A Mini-Regular Expressions (RegEx) Tutorial Using the RegExHotstrings() Function for Word Swapping and Double Word Auto-Delete
While the RegExHotstrings() function has its limitations (discussed in “Dynamic Regular Expressions (RegEx) for Math Calculating Hotstrings“), we can quickly implement some simple (yet complex) dynamic Hotstrings using a one-line function call. The RegExHotstrings() function offers a few advantages over the traditional Hotstring format. Regular Expressions (RegEx) used in the function bust through the fixed-text limitations of the double-colon format (e.g. ::lol::laugh out loud). RegEx allows you to match string patterns making wildcard text replacements possible. To explain how the RegExHotstrings() function works, I use one-line function calls to replace ambiguous text with targeted results.
In order to make the best use of the RegExHotstrings() function, we need an understanding of the key concepts driving the function. Once we get a hang of how to operate this dynamic Hotstring function, we can analyze the parentheses-enclosed expressions in each example to develop a better grasp of how RegEx works.
In this blog, I highlight two different RegExHotstrings() function word editing operations: one for swapping the order of two errant words; the second for auto-deleting duplicate words. After introducing RegExHotstrings() key concepts, I explain step-by-step how each RegEx behaves.
How the RegExHotstrings() Function Works
After loading the RegExHotstrings() function, almost every key on your Windows keyboard turns into a Hotkey. The function records each keystroke and monitors the entire string until it encounters a match for one of the called active RegEx parameters. In the same manner as traditional Hotstrings, the RegEx Hotstring action fires when it encounters the matching text. It then resets and starts looking for the next match. The function only records keystrokes as far back as the last reset. After activation, Hotstring action won’t repeat until recognizing new keyed-in text conforming with one of the active expressions.
Note: You can use the backspace key to make corrections, but not other cursor movement keys or the mouse. While Space, Tab, Backspace, Esc and punctuation keys don’t reset the RegExHotstrings() function, a mouse button click, text cursor arrow action (←↑→↓), and other cursor movement keys do. (Although the Delete key does not force a reset, it provides no help since Delete only removes unmonitored characters off the right end of the text.)

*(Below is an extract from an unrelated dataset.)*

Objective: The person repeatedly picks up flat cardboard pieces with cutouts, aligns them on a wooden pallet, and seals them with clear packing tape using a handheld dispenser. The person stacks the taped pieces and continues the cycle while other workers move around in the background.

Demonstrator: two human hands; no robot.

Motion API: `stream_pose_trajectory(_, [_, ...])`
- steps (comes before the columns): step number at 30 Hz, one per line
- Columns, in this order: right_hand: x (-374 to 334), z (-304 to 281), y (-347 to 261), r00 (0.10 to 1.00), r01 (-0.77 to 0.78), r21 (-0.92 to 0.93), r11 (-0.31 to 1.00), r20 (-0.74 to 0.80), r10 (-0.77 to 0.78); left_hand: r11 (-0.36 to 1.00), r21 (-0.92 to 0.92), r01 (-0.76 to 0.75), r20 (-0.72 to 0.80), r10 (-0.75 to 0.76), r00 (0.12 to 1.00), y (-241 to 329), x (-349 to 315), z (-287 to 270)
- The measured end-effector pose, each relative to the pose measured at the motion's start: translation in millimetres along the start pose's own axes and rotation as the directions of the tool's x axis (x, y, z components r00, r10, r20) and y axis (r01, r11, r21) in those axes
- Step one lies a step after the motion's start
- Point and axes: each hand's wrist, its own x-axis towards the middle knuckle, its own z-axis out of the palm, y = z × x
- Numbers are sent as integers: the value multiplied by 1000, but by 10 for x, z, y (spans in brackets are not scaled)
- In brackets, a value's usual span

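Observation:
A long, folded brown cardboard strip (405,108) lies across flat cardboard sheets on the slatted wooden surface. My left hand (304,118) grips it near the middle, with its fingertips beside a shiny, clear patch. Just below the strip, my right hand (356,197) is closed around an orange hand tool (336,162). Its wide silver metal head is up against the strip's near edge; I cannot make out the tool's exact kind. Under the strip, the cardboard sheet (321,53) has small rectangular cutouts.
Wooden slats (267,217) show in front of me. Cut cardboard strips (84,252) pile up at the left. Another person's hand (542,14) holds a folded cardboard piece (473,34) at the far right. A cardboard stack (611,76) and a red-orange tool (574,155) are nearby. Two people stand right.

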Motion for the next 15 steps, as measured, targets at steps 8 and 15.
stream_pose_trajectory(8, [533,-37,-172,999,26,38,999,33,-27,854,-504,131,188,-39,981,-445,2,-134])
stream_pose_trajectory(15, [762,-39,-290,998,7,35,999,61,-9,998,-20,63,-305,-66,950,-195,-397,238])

The Key to Understanding How to Use the RegExHotstrings() Function: Capturing and Manipulating Subpatterns
In Regular Expressions, you save subpatterns (also called backreferences) by placing a set of parentheses around critical portions of the expression. In RegEx, parentheses display a number of different properties—one of which includes capturing any enclosed text separately from the entire expression. Using this subpattern-capturing feature of RegEx in the RegExHotstrings() function allows the clever manipulation of text. There lies the function’s power.

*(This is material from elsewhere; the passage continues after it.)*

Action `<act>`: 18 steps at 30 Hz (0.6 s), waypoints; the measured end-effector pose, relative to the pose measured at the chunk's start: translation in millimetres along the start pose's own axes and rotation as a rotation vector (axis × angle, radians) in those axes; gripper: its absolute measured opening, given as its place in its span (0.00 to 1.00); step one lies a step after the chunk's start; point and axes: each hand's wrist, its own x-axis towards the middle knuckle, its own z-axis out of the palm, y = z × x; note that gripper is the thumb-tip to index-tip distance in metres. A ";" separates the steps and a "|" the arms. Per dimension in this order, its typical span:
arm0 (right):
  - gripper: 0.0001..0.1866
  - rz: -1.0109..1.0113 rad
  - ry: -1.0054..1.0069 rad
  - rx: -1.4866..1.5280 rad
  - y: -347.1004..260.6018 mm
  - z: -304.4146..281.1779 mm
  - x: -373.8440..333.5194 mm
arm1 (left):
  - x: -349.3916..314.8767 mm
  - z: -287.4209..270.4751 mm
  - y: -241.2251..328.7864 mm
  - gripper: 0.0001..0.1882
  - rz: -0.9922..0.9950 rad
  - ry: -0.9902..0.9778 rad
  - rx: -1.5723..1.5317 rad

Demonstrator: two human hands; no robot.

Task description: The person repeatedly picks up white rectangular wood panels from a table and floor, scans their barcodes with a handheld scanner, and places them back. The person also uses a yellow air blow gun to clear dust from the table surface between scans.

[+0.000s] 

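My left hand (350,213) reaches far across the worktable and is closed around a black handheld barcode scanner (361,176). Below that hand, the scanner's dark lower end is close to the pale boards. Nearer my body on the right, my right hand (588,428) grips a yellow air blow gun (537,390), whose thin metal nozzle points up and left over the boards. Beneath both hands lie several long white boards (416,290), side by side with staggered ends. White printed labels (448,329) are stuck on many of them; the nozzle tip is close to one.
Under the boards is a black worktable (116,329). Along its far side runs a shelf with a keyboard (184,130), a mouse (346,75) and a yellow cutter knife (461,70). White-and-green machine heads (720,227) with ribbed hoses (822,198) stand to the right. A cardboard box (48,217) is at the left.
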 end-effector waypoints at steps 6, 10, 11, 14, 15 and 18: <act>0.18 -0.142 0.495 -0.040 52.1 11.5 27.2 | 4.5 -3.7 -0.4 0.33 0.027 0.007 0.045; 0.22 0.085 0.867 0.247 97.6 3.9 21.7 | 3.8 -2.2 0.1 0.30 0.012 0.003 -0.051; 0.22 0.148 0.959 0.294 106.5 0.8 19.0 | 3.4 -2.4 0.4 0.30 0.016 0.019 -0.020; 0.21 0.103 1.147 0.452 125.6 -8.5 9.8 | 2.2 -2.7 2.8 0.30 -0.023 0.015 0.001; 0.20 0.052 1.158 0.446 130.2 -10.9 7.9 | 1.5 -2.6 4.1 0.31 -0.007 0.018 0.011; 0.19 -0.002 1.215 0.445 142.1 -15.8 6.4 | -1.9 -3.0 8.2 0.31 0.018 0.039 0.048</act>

Each set of parentheses creates a sequential variable containing the text from the matched subpattern (in the order that they appear in the RegEx) for later use—either as a replacement value ($1, $2, $3, …) or as a backreference inside the RegEx itself (\1, \2, \3, …). Understanding how the RegExHotstrings() function uses subpatterns and backreferences allows you to create flexible wildcard Hotstrings.
Tip: If your RegExHotstring() function call does not require capturing either a subpattern (e.g. $1) or backreference (e.g. \1) then most likely you can drop the function completely and get the job done with either a traditional double-colon Hotstrings or the Hotstring() function.
Swapping Two Words
Our first RegEx Hotstring swaps the order of two freshly-typed words when the user appends the left arrow (<) immediately after entering the misplaced words. For example, if I accidentally key in “that and this”, I can instantly switch the order to “this and that” by pressing the left arrow key (Shift+comma):
that and this< ⇒ this and that
This RegEx Hotstring requires only one line of code—the RegExHotstrings() function call:
RegExHotstrings("([\w'-]+)([,;]?\s(?:and\s|or\s)?)([\w'-]+)<" ,"%$3%%$2%%$1%")
(The line above uses line continuation techniques to wrap the line of code for display purposes.)
Note: You must make the RegExHotstrings() function available to the script either by embedding the function in the script, #Including it at runtime, or maintaining it in a Function Library (see “Guidelines for AutoHotkey Function Libraries“).
Let’s take a look at the RegEx in the first parameter of the function.
How the Word Swap RegEx Works
When analyzing how the RegEx matches the monitored keystrokes, we break it into its component pieces. First, we look at the RegExHotstrings() function subpatterns (enclosed in red parentheses) needed as replacement text:
([\w’-]+)([,;]?\s(?:and\s|or\s)?)([\w’-]+)<
When adding sets of parentheses to a RegEx, we create and save subpatterns. The RegExHotstrings() function assigns the same standard variable names used in the build-in RegExReplace() function (i.e. $1, $2, $3, …)—in the order of subpattern appearance in the expression:
([\w’-]+) ⇒ $1
([,;]?\s(?:and\s|or\s)?) ⇒ $2
([\w’-]+) ⇒ $3
Identifying Words
We immediately see that $1 and $3 use the identical RegEx ([\w’-]+). This expression employs the following symbols to match and save any single word as a subpattern:
- The square brackets ([…]) enclose a class or range of characters matching any one of the characters in the list. The \w symbol matches any alphabetic character or a numeric digit. In addition, you find the apostrophe ( ‘ ) and dash ( – ) characters as options—enabling the RegEx to acquire contractions and hyphenated words, respectfully.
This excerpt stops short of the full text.